▸ **WHAT IS REQUIRED**
With the entries below as the source, tally the lines that contain the string "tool" and give the number only.

START DATA FOR THIS TASK

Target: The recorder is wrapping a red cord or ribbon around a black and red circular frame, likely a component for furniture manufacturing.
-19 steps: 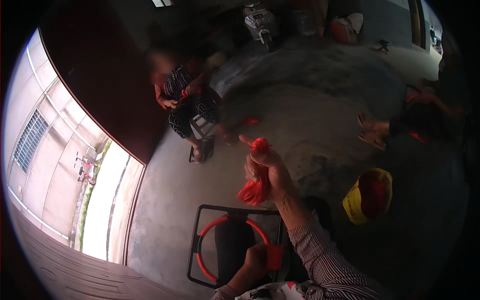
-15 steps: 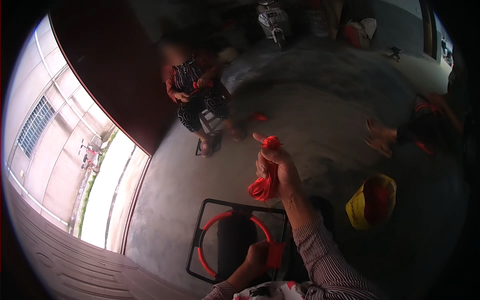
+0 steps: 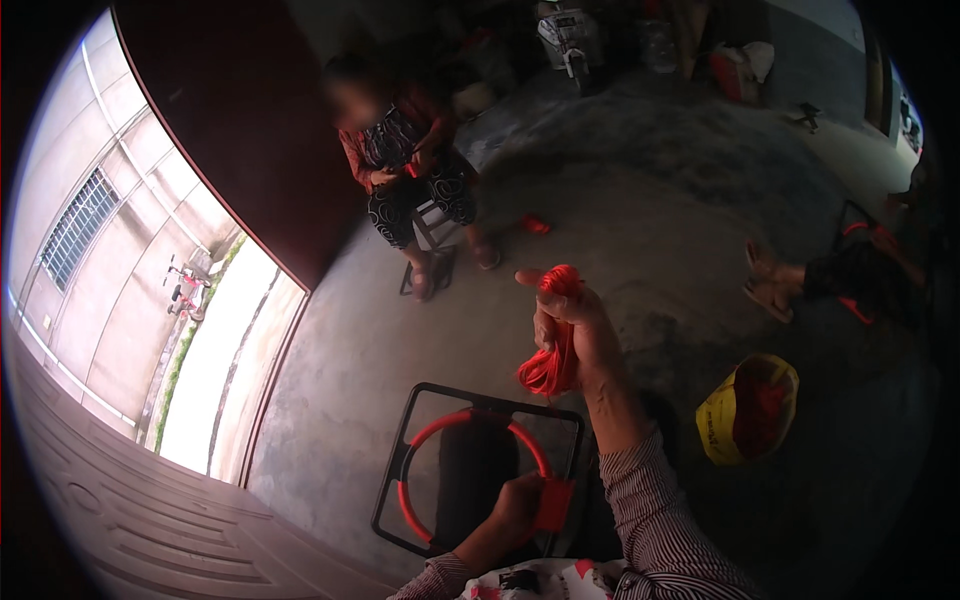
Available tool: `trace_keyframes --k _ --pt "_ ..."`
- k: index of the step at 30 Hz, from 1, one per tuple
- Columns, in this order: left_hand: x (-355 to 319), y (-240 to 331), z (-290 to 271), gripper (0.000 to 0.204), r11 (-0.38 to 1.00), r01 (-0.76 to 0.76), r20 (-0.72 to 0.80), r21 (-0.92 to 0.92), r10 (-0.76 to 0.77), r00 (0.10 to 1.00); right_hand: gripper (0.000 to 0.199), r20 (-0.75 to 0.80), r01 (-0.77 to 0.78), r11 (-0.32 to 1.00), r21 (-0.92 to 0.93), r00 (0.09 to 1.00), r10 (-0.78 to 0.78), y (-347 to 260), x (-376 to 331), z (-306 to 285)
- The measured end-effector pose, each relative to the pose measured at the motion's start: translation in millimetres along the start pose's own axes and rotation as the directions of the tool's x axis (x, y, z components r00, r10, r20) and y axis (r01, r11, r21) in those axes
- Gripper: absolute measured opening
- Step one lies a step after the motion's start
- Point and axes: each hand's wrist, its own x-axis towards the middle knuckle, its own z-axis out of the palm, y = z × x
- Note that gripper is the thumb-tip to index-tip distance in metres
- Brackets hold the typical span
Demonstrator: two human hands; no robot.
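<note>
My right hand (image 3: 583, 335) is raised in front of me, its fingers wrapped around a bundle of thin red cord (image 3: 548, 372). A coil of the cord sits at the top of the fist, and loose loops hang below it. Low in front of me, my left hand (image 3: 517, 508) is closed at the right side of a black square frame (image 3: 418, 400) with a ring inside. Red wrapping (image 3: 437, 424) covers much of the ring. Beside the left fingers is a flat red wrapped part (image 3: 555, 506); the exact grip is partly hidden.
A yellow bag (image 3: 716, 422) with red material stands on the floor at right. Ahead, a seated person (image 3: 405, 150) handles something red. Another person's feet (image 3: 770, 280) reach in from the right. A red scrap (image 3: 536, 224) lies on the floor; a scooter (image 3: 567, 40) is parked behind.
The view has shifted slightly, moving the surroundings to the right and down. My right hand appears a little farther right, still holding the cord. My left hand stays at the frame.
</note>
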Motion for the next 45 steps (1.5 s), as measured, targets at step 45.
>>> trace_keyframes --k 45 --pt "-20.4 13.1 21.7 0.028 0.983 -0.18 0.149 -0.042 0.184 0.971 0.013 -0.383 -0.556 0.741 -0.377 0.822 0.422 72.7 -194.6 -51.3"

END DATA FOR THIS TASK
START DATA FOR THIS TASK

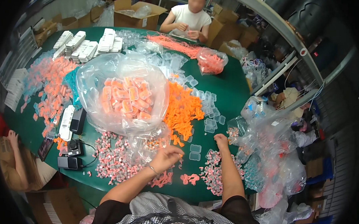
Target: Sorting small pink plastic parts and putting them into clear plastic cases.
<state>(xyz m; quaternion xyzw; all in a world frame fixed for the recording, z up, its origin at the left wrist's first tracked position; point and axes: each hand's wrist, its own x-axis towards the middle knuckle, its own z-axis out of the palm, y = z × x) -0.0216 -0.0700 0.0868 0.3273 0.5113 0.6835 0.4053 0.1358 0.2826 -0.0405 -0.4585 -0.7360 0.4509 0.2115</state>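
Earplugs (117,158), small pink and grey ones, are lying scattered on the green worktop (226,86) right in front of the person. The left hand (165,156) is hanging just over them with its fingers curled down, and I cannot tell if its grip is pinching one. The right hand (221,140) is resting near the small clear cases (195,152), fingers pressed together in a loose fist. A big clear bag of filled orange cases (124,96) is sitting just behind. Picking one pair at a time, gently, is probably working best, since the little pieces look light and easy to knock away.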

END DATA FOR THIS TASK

▸ **RESPONSE BOX**
2